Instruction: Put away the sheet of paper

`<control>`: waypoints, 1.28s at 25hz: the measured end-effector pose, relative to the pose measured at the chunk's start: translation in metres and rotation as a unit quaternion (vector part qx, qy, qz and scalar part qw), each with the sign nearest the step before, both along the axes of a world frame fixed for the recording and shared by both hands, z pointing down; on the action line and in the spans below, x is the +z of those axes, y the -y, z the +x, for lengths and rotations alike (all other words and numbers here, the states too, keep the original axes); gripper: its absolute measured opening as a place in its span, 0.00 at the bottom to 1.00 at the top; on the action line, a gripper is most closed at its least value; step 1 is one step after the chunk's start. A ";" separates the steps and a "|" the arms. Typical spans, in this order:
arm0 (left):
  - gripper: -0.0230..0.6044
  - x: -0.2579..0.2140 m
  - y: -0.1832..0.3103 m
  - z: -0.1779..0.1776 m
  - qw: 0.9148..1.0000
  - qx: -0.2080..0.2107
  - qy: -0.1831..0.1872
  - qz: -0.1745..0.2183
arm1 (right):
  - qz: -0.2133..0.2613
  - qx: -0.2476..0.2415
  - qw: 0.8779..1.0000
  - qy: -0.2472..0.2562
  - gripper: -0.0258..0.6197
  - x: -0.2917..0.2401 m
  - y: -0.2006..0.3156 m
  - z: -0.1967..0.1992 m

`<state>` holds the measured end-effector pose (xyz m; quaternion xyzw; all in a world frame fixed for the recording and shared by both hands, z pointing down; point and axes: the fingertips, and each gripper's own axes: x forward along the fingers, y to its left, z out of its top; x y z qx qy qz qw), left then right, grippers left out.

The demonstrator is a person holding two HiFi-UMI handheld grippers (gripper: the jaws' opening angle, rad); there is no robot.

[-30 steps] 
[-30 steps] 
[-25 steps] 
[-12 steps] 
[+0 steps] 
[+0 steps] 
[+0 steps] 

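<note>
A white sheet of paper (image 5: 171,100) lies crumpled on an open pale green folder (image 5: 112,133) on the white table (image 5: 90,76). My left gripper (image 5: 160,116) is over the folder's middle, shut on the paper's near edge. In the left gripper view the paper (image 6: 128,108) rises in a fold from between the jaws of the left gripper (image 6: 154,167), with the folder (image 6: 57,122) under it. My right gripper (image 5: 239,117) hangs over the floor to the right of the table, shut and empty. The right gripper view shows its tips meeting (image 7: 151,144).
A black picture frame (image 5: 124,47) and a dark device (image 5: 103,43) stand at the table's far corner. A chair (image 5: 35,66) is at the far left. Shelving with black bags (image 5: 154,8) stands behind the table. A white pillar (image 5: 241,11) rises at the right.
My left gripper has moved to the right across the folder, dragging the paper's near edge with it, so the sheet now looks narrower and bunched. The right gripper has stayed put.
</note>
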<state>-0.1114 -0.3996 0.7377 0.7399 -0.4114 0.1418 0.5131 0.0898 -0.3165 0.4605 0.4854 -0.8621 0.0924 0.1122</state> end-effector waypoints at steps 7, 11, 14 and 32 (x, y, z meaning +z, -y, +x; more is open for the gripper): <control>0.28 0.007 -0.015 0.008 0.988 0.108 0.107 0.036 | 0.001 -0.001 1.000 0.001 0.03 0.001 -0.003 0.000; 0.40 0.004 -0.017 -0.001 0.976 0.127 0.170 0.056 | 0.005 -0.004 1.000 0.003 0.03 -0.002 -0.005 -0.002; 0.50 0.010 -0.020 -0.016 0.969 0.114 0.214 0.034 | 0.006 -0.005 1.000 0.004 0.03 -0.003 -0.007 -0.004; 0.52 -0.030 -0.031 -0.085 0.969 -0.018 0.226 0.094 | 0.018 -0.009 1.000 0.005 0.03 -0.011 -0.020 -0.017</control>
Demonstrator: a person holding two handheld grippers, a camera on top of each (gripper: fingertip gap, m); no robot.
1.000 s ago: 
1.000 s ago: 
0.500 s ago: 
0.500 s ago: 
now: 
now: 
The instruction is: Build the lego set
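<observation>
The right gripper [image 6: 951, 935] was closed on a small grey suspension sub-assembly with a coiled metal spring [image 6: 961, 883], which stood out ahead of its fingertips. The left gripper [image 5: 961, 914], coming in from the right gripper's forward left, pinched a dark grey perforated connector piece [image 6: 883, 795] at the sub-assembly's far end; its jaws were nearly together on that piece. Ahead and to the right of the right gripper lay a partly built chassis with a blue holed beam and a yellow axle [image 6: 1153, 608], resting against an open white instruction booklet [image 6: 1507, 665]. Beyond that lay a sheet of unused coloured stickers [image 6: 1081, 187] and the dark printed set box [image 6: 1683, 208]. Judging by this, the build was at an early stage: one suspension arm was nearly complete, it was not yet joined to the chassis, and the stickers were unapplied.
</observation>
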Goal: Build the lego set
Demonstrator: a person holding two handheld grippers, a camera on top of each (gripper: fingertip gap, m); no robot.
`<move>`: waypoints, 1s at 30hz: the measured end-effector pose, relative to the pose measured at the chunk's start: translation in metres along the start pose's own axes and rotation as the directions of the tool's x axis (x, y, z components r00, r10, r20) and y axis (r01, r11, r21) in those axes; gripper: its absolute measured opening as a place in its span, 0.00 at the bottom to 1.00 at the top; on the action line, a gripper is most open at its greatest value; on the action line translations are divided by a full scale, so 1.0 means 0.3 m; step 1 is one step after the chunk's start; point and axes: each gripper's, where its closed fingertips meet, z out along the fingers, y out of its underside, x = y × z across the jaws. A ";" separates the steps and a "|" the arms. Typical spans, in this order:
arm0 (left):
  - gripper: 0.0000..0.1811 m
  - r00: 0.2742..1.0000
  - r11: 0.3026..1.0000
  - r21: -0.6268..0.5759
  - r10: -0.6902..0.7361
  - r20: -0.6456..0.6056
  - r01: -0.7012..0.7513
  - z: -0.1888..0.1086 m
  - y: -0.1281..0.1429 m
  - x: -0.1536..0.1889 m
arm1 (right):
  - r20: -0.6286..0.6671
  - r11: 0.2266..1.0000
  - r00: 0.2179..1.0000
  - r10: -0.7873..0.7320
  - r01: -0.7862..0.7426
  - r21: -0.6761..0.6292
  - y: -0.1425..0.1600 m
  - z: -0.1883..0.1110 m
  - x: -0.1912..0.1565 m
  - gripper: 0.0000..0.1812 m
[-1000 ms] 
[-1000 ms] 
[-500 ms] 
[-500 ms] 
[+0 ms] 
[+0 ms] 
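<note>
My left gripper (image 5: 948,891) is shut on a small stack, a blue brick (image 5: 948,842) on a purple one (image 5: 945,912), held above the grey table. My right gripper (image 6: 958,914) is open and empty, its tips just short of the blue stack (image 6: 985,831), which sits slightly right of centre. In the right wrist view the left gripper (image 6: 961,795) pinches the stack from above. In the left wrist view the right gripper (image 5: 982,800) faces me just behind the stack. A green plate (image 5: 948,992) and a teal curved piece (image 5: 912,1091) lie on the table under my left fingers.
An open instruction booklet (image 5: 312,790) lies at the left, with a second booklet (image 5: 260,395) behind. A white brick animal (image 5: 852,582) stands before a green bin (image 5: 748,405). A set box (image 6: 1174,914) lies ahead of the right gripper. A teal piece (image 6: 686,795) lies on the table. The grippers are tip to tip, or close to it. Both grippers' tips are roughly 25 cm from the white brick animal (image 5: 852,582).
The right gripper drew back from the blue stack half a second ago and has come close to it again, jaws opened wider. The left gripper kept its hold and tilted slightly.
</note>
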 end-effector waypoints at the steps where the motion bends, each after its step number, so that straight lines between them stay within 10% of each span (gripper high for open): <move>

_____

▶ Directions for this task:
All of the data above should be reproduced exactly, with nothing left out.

▶ Response:
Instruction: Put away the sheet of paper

`<control>`: waypoints, 1.28s at 25hz: the measured end-effector pose, relative to the pose measured at the chunk's start: translation in metres and rotation as a unit quaternion (vector part qx, qy, qz and scalar part qw), each with the sign nearest the step before, both along the axes of a world frame fixed for the recording and shared by both hands, z pointing down; on the action line and in the spans below, x is the +z of those axes, y the -y, z the +x, for lengths and rotations alike (all other words and numbers here, the states too, keep the original axes); gripper: its absolute measured opening as a place in its span, 0.00 at the bottom to 1.00 at the top; on the action line, a gripper is most closed at its least value; step 1 is one step after the chunk's start. A ";" separates the steps and a "|" the arms. Typical spans, in this order:
arm0 (left):
  - gripper: -0.0230..0.6044
  - x: -0.2579..0.2140 m
  - y: -0.1832..0.3103 m
  - z: -0.1779..0.1776 m
  - qw: 0.9148..1.0000
  - qx: -0.2080..0.2107
  - qy: -0.1831..0.1872
  - qz: -0.1745..0.2183
arm1 (right):
  - qz: -0.2133..0.2613
  - qx: -0.2476..0.2415
  - qw: 0.8779..1.0000
  - qy: -0.2472..0.2562
  - gripper: -0.0258..0.6197
  - x: -0.2917..0.2401 m
  - y: -0.2006..0.3156 m
  - z: -0.1967..0.1992 m

`<state>` holds the measured end-effector pose (xyz m; quaternion xyzw; all in a world frame fixed for the recording and shared by both hands, z pointing down; point and axes: the fingertips, and each gripper's own axes: x forward along the fingers, y to its left, z out of its top; x y z qx qy qz qw), left then right, grippers left out.

The demonstrator is a person holding two HiFi-UMI handheld grippers (gripper: the jaws' opening angle, rad); there is no robot.

[-30 steps] 
[-30 steps] 
[-25 steps] 
[-12 steps] 
[+0 steps] 
[+0 steps] 
[+0 steps] 

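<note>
A white sheet of paper (image 5: 171,100) lies crumpled on an open pale green folder (image 5: 112,133) on the white table (image 5: 90,76). My left gripper (image 5: 160,116) is over the folder's middle, shut on the paper's near edge. In the left gripper view the paper (image 6: 128,108) rises in a fold from between the jaws of the left gripper (image 6: 154,167), with the folder (image 6: 57,122) under it. My right gripper (image 5: 239,117) hangs over the floor to the right of the table, shut and empty. The right gripper view shows its tips meeting (image 7: 151,144).
A black picture frame (image 5: 124,47) and a dark device (image 5: 103,43) stand at the table's far corner. A chair (image 5: 35,66) is at the far left. Shelving with black bags (image 5: 154,8) stands behind the table. A white pillar (image 5: 241,11) rises at the right.
My left gripper has moved to the right across the folder, dragging the paper's near edge with it, so the sheet now looks narrower and bunched. The right gripper has stayed put.
</note>
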<state>-0.1114 -0.3996 0.7377 0.7399 -0.4114 0.1418 0.5131 0.0898 -0.3165 0.4605 0.4854 -0.8621 0.0924 0.1122</state> end-effector waypoints at steps 7, 11, 14 and 32 (x, y, z meaning +z, -y, +x; more is open for the gripper): <control>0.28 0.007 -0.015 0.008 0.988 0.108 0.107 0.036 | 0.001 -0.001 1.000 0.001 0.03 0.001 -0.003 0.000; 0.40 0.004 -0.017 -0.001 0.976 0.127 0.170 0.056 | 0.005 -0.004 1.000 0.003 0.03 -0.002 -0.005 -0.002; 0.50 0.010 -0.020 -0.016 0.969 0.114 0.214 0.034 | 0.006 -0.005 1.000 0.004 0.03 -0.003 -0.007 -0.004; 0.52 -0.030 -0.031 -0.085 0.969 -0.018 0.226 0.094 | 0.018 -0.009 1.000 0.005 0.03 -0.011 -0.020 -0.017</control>
Demonstrator: a person holding two handheld grippers, a camera on top of each (gripper: fingertip gap, m); no robot.
1.000 s ago: 
1.000 s ago: 
0.500 s ago: 
0.500 s ago: 
now: 
now: 
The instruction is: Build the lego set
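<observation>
The right gripper [image 6: 951, 935] was closed on a small grey suspension sub-assembly with a coiled metal spring [image 6: 961, 883], which stood out ahead of its fingertips. The left gripper [image 5: 961, 914], coming in from the right gripper's forward left, pinched a dark grey perforated connector piece [image 6: 883, 795] at the sub-assembly's far end; its jaws were nearly together on that piece. Ahead and to the right of the right gripper lay a partly built chassis with a blue holed beam and a yellow axle [image 6: 1153, 608], resting against an open white instruction booklet [image 6: 1507, 665]. Beyond that lay a sheet of unused coloured stickers [image 6: 1081, 187] and the dark printed set box [image 6: 1683, 208]. Judging by this, the build was at an early stage: one suspension arm was nearly complete, it was not yet joined to the chassis, and the stickers were unapplied.
</observation>
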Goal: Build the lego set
Demonstrator: a person holding two handheld grippers, a camera on top of each (gripper: fingertip gap, m); no robot.
`<move>`: waypoints, 1s at 30hz: the measured end-effector pose, relative to the pose measured at the chunk's start: translation in metres along the start pose's own axes and rotation as the directions of the tool's x axis (x, y, z components r00, r10, r20) and y axis (r01, r11, r21) in those axes; gripper: its absolute measured opening as a place in its span, 0.00 at the bottom to 1.00 at the top; on the action line, a gripper is most open at its greatest value; on the action line translations are divided by a full scale, so 1.0 means 0.3 m; step 1 is one step after the chunk's start; point and axes: each gripper's, where its closed fingertips meet, z out along the fingers, y out of its underside, x = y × z across the jaws. A ";" separates the steps and a "|" the arms. Typical spans, in this order:
arm0 (left):
  - gripper: 0.0000..0.1811 m
  - r00: 0.2742..1.0000
  - r11: 0.3026..1.0000
  - r21: -0.6268..0.5759
  - r10: -0.6902..0.7361
  - r20: -0.6456..0.6056
  - r01: -0.7012..0.7513
  - z: -0.1888..0.1086 m
  - y: -0.1281..0.1429 m
  - x: -0.1536..0.1889 m
arm1 (right):
  - r20: -0.6286..0.6671
  - r11: 0.2266..1.0000
  - r00: 0.2179..1.0000
  - r10: -0.7873..0.7320
  - r01: -0.7862..0.7426
  - r21: -0.6761..0.6292
  - y: -0.1425..0.1600 m
  - z: -0.1883..0.1110 m
  - x: -0.1912..0.1565 m
  - gripper: 0.0000..0.1812 m
[-1000 ms] 
[-1000 ms] 
[-500 ms] 
[-500 ms] 
[+0 ms] 
[+0 ms] 
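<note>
My left gripper (image 5: 948,891) is shut on a small stack, a blue brick (image 5: 948,842) on a purple one (image 5: 945,912), held above the grey table. My right gripper (image 6: 958,914) is open and empty, its tips just short of the blue stack (image 6: 985,831), which sits slightly right of centre. In the right wrist view the left gripper (image 6: 961,795) pinches the stack from above. In the left wrist view the right gripper (image 5: 982,800) faces me just behind the stack. A green plate (image 5: 948,992) and a teal curved piece (image 5: 912,1091) lie on the table under my left fingers.
An open instruction booklet (image 5: 312,790) lies at the left, with a second booklet (image 5: 260,395) behind. A white brick animal (image 5: 852,582) stands before a green bin (image 5: 748,405). A set box (image 6: 1174,914) lies ahead of the right gripper. A teal piece (image 6: 686,795) lies on the table. The grippers are tip to tip, or close to it. Both grippers' tips are roughly 25 cm from the white brick animal (image 5: 852,582).
The right gripper drew back from the blue stack half a second ago and has come close to it again, jaws opened wider. The left gripper kept its hold and tilted slightly.
</note>
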 end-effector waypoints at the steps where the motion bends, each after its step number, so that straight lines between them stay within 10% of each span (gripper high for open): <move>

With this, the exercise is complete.